Agora um aspecto mais “quente” desta evolução tecnológica! As fotos digitais facilitaram outras atividades, como o sexo e a pornografia. Imagine a seguinte situação: um casal se inscreve num site de swing (troca de parceiros) e precisa anexar fotos desinibidas neste site. No caso das máquinas fotográficas com filme, eles tirariam fotos caseiras, iriam para um laboratório para solicitar a revelação, onde provavelmente todos os funcionários olhariam as fotos. Evidentemente, haveria uma “negociação” do casal para decidir qual dos dois retiraria as fotos, onde, certamente, o marido seria o perdedor. Ele entraria na loja, usando a sua melhor cara de pau, e entregaria o recibo para algum atendente.
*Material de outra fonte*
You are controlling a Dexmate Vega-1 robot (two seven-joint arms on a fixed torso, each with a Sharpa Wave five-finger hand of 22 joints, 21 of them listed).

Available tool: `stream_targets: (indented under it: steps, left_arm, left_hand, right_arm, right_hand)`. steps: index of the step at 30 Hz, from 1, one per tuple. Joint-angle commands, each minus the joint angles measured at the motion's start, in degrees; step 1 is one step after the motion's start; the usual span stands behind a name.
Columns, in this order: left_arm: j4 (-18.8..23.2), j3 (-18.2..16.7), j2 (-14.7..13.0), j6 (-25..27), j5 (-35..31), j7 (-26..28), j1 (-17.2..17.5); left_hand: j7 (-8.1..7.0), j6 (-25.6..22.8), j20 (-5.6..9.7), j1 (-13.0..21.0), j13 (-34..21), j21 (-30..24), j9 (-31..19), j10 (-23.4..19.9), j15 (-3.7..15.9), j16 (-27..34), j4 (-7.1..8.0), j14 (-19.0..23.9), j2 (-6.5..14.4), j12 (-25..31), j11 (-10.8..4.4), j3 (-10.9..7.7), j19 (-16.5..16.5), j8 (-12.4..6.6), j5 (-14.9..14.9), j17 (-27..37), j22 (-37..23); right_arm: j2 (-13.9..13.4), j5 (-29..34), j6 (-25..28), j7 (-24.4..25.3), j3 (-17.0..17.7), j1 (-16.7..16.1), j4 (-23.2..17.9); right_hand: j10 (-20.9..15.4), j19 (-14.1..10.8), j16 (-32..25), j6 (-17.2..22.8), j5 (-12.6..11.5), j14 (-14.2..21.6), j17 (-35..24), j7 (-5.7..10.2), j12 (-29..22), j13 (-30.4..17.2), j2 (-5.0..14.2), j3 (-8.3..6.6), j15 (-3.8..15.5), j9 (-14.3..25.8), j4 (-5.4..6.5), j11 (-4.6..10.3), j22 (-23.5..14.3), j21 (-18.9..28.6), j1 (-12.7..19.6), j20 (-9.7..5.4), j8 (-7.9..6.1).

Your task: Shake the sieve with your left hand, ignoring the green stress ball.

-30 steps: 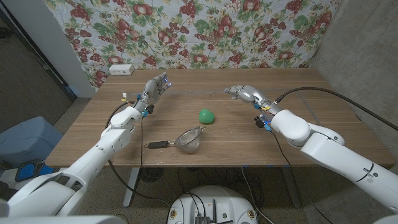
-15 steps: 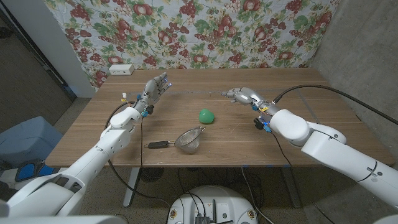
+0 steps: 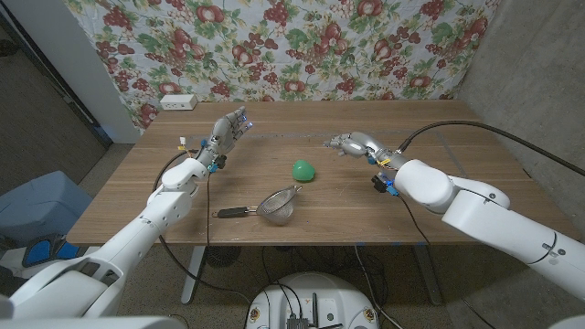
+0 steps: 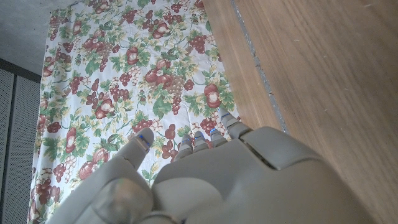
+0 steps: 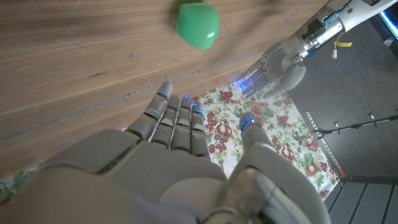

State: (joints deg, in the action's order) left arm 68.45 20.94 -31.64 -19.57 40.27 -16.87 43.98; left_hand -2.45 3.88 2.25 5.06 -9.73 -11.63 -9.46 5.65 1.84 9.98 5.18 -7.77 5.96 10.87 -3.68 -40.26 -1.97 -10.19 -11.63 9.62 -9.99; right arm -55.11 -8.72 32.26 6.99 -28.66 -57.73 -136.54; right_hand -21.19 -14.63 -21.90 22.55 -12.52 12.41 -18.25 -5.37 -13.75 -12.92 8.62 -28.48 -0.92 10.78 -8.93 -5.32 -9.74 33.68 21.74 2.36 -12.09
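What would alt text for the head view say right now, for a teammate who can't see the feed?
A metal sieve lies untouched near the front edge of a wooden table, black handle toward the robot's left, with a green stress ball just behind it. The open left hand and right hand are raised on either side, holding nothing.

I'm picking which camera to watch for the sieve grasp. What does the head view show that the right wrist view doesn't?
Head view alone: the sieve with its black handle, and a white box at the table's far corner. Right wrist view alone: a close look at the back of the right hand. Both: the green stress ball, the left hand, the wooden table, the floral cloth.
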Motion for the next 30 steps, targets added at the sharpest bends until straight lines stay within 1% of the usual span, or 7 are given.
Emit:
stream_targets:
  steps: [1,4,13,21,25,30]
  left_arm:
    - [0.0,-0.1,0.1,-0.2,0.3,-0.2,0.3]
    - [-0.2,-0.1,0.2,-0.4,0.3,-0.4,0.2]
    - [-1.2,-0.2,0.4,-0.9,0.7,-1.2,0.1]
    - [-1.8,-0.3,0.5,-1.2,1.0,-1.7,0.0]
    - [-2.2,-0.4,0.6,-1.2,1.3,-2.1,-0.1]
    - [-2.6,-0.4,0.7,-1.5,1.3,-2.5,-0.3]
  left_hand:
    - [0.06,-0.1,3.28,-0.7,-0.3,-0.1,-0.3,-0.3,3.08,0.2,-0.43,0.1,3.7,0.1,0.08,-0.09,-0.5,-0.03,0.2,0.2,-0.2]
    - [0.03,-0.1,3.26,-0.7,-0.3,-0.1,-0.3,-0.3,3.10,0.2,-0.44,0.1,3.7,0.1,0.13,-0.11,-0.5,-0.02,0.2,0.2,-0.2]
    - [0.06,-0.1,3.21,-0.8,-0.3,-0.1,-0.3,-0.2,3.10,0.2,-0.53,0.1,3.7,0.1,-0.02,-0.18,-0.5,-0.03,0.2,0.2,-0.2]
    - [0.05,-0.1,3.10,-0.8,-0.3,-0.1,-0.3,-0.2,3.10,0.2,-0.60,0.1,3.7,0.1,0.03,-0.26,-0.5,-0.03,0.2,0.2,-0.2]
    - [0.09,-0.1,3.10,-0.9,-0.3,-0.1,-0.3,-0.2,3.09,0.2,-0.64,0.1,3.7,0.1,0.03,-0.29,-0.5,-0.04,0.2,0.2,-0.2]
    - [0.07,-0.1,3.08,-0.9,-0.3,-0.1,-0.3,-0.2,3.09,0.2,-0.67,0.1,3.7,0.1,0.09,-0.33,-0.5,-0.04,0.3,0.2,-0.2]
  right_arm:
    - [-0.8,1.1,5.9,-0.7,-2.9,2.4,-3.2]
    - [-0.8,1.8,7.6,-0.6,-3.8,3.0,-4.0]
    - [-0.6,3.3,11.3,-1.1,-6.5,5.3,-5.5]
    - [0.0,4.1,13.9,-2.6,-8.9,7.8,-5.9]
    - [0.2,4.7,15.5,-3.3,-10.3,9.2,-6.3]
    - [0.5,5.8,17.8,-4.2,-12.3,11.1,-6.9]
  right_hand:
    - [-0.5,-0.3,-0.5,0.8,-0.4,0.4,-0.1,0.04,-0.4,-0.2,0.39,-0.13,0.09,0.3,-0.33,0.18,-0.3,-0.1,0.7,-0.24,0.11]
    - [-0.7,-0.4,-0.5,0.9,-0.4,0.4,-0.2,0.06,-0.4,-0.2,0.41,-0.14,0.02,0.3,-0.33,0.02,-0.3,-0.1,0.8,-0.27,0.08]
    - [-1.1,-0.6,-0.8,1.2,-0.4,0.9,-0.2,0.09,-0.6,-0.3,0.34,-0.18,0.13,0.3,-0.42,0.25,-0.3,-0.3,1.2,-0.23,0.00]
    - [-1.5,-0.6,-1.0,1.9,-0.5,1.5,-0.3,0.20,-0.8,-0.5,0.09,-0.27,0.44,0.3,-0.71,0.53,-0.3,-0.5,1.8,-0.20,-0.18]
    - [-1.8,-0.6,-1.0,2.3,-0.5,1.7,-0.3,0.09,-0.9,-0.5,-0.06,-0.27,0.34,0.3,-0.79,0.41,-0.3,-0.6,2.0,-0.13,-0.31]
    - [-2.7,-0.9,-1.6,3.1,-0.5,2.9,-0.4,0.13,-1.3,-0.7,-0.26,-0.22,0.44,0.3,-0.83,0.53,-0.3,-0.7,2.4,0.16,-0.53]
O marido pegaria o envelope, louco para sumir o mais rápido possível, mas uma atendente diria:
– O senhor tem direito a uma ampliação.
Neste momento, o homem poderia interpretar mal, ficar feliz e dizer:
– Que beleza! Vocês têm convênio com alguma clínica especializada?
Ou poderia se irritar e dizer:
– Achou pequeno, hein? Posso te mostrar ao vivo…
Deixando a palhaçada de lado, eu realmente acho incrível como um gigante como a Eastman Kodak, em apenas vinte anos, perdeu a liderança do negócio de fotografia e pediu concordata na metade de 2012. Na sequência, para evitar a falência, se desfez de negócios e vendeu suas patentes no segmento de imagens digitais. Parece que esta empresa, como tantas outras grandes corporações, não conseguiu perceber a ameaça que novas tecnologias emergentes representam para seu negócio e não se reinventou a tempo. No caso específico da Kodak, ainda existe o agravante de que o primeiro protótipo da nova invenção nasceu no interior de seus laboratórios de P&D. O orgulho da sua grandeza gerou a arrogância e a cegueira que despedaçaram a empresa, como acontece também com várias pessoas.